*WHAT YOU SHOULD DO:*
Output an exact reproduction of the data.

____ DATA BLOCK

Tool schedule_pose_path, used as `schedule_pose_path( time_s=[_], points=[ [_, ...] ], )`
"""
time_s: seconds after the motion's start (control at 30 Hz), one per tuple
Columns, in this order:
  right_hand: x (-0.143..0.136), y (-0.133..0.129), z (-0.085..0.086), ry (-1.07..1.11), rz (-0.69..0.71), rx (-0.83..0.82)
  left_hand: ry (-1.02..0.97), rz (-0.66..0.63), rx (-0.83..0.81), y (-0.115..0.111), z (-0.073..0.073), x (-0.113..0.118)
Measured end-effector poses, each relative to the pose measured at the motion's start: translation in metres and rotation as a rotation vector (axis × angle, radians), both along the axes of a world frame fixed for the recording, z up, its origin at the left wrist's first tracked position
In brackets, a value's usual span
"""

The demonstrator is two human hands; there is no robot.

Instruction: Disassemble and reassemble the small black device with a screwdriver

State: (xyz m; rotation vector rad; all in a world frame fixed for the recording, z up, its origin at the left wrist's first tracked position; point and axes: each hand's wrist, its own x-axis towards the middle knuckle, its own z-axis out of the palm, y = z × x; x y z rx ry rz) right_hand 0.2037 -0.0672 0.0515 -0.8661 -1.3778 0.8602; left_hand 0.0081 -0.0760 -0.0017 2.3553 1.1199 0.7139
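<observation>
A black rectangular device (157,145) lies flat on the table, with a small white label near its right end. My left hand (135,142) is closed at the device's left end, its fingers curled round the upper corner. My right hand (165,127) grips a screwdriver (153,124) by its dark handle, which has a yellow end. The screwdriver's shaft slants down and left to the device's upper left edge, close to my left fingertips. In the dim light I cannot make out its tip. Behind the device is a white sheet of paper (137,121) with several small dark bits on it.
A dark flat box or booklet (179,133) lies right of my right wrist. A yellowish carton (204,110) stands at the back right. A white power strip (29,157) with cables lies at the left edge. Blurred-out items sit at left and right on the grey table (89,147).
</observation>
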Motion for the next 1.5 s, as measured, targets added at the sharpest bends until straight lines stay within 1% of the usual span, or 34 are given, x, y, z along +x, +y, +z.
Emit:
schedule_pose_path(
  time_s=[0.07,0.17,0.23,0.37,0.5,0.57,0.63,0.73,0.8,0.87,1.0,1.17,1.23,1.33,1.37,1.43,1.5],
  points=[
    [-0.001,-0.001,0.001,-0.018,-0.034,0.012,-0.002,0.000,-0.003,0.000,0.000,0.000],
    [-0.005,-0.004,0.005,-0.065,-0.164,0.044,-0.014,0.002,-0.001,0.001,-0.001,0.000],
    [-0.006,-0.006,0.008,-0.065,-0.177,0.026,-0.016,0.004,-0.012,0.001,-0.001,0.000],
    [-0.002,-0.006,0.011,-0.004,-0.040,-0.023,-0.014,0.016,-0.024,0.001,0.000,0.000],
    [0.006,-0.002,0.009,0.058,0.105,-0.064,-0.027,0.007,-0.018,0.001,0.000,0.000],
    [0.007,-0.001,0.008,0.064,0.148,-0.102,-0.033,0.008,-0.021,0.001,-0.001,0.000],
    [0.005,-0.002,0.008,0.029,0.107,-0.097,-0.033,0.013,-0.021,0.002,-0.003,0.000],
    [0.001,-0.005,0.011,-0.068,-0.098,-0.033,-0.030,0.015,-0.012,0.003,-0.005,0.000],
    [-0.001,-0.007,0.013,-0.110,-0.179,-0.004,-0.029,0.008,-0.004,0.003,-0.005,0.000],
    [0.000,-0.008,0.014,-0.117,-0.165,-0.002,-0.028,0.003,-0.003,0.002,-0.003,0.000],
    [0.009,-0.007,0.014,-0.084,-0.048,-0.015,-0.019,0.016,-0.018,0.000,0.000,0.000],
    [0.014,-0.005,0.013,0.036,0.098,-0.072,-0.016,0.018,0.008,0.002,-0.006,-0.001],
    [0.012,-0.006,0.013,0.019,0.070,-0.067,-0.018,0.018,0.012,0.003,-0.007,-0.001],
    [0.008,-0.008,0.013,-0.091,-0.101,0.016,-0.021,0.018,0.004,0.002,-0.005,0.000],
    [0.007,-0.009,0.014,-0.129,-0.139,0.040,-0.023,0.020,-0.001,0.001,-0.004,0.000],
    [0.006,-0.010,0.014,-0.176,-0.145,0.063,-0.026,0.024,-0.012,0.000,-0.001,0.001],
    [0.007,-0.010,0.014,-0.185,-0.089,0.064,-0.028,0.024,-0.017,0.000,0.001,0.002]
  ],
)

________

*COMPLETED TASK:*
Tool schedule_pose_path, used as `schedule_pose_path( time_s=[_], points=[ [_, ...] ], )`
"""
time_s: seconds after the motion's start (control at 30 Hz), one per tuple
Columns, in this order:
  right_hand: x (-0.143..0.136), y (-0.133..0.129), z (-0.085..0.086), ry (-1.07..1.11), rz (-0.69..0.71), rx (-0.83..0.82)
  left_hand: ry (-1.02..0.97), rz (-0.66..0.63), rx (-0.83..0.81), y (-0.115..0.111), z (-0.073..0.073), x (-0.113..0.118)
Measured end-effector poses, each relative to the pose measured at the motion's start: translation in metres and rotation as a rotation vector (axis × angle, radians), both along the axes of a world frame fixed for the recording, z up, its origin at the left wrist's first tracked position
In brackets, a value's usual span
"""

The demonstrator is two human hands; there is no robot.

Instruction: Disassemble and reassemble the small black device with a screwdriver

State: (xyz m; rotation vector rad; all in a world frame fixed for the recording, z up, its origin at the left wrist's first tracked position; point and axes: each hand's wrist, its own x-axis towards the middle knuckle, its own z-axis out of the palm, y = z × x; x y z rx ry rz) right_hand 0.2037 -0.0672 0.0515 -0.8661 -1.3778 0.8602; left_hand 0.0081 -0.0760 -0.0017 2.3553 1.1199 0.7139
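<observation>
A black rectangular device (157,145) lies flat on the table, with a small white label near its right end. My left hand (135,142) is closed at the device's left end, its fingers curled round the upper corner. My right hand (165,127) grips a screwdriver (153,124) by its dark handle, which has a yellow end. The screwdriver's shaft slants down and left to the device's upper left edge, close to my left fingertips. In the dim light I cannot make out its tip. Behind the device is a white sheet of paper (137,121) with several small dark bits on it.
A dark flat box or booklet (179,133) lies right of my right wrist. A yellowish carton (204,110) stands at the back right. A white power strip (29,157) with cables lies at the left edge. Blurred-out items sit at left and right on the grey table (89,147).
</observation>
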Motion for the next 1.5 s, as measured, targets added at the sharpest bends until straight lines stay within 1% of the usual span, or 34 are given, x, y, z along +x, +y, +z.
Emit:
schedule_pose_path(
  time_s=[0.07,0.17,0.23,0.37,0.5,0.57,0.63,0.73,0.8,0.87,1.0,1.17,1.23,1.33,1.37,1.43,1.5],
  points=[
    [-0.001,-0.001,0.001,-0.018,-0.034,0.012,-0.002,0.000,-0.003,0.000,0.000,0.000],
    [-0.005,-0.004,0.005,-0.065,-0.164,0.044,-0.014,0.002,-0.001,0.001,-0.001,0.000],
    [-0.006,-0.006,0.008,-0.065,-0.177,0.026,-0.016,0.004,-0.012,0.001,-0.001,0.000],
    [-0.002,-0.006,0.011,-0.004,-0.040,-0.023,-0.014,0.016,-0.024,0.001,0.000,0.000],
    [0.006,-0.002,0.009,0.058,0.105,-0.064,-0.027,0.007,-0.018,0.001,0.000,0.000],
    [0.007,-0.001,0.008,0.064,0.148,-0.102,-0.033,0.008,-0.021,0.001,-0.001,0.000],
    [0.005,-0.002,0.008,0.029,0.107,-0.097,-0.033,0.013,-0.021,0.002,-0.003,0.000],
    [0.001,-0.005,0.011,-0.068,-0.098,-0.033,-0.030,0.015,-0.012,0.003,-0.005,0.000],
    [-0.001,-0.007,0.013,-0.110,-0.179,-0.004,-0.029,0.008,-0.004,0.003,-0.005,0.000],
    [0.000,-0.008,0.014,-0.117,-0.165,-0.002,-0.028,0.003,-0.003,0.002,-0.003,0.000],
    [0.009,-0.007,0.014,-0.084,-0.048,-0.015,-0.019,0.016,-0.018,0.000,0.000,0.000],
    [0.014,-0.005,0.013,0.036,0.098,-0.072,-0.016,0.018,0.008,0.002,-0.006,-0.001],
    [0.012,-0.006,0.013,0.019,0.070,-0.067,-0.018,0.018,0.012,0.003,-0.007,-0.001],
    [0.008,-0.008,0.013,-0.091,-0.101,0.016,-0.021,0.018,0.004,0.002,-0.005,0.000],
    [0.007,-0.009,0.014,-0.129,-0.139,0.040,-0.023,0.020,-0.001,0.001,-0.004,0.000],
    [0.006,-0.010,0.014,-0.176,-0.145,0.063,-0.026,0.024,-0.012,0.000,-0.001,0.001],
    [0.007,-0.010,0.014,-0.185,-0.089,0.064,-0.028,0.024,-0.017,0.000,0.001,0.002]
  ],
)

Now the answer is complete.